Top of Given information

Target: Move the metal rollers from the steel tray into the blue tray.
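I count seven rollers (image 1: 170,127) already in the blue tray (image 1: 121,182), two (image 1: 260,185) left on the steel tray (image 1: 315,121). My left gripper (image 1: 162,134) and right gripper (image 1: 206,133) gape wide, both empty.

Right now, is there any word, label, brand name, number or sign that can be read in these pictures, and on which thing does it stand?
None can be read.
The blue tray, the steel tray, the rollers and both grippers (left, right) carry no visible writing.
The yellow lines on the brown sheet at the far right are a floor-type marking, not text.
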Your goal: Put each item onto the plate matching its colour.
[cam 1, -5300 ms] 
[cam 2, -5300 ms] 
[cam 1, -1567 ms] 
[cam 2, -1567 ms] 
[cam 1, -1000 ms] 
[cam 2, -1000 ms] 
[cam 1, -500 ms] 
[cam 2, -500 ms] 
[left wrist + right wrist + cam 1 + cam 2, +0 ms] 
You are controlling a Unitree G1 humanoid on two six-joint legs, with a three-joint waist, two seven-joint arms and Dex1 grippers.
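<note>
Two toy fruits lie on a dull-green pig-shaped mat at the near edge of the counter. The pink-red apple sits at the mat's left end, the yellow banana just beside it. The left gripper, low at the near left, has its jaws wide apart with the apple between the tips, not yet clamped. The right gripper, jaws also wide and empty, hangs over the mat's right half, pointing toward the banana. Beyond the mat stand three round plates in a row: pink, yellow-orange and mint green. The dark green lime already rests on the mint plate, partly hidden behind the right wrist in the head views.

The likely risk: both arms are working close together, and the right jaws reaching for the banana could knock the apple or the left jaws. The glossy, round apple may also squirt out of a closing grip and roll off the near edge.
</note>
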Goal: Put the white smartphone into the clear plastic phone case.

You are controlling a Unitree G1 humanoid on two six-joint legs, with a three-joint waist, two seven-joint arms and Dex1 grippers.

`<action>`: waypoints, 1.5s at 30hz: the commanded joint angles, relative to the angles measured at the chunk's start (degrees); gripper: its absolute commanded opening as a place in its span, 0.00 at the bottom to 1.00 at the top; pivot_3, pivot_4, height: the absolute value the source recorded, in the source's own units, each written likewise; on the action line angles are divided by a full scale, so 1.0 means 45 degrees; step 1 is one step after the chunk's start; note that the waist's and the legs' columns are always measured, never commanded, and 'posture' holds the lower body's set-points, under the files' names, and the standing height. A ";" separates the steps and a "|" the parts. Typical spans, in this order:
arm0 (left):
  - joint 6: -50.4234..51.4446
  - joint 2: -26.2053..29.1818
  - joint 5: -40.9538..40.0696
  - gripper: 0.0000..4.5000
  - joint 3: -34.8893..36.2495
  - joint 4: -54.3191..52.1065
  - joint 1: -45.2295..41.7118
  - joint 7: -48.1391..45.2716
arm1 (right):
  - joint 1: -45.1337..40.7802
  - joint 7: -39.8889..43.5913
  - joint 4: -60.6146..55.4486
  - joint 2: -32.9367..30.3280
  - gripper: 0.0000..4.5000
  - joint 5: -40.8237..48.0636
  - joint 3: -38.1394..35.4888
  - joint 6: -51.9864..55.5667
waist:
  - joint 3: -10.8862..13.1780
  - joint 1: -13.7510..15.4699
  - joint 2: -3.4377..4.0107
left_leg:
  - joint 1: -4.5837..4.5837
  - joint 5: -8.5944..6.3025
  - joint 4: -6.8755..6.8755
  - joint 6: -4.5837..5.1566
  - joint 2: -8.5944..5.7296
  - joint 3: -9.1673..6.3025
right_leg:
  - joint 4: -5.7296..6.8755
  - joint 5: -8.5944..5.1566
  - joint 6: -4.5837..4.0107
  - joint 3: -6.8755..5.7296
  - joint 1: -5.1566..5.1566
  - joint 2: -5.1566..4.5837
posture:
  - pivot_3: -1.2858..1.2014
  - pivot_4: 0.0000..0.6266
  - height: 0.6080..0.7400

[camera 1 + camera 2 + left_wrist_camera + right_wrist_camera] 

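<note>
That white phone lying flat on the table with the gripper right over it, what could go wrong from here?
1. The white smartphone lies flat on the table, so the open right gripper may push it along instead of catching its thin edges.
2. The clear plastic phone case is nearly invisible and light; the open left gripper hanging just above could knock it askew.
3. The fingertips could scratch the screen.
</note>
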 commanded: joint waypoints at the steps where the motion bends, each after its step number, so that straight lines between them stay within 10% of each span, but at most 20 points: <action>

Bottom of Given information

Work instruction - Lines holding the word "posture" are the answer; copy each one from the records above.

Answer section -
`<action>`: waypoints, 1.5s at 30hz: the commanded joint angles, relative to the angles measured at the chunk's start (degrees); gripper: its absolute commanded opening as a place in its span, 0.00 at the bottom to 1.00 at the top; pivot_3, pivot_4, height: the absolute value the source recorded, in the source's own units, each written likewise; on the action line angles are divided by a full scale, so 1.0 means 45 degrees; step 1 is one step after the chunk's start; note that the waist's and the legs' columns are always measured, never commanded, and 'posture' holds the lower body's set-points, under the files' names, and the standing height. A ";" separates the steps and a "|" the parts. Typical spans, in this order:
posture:

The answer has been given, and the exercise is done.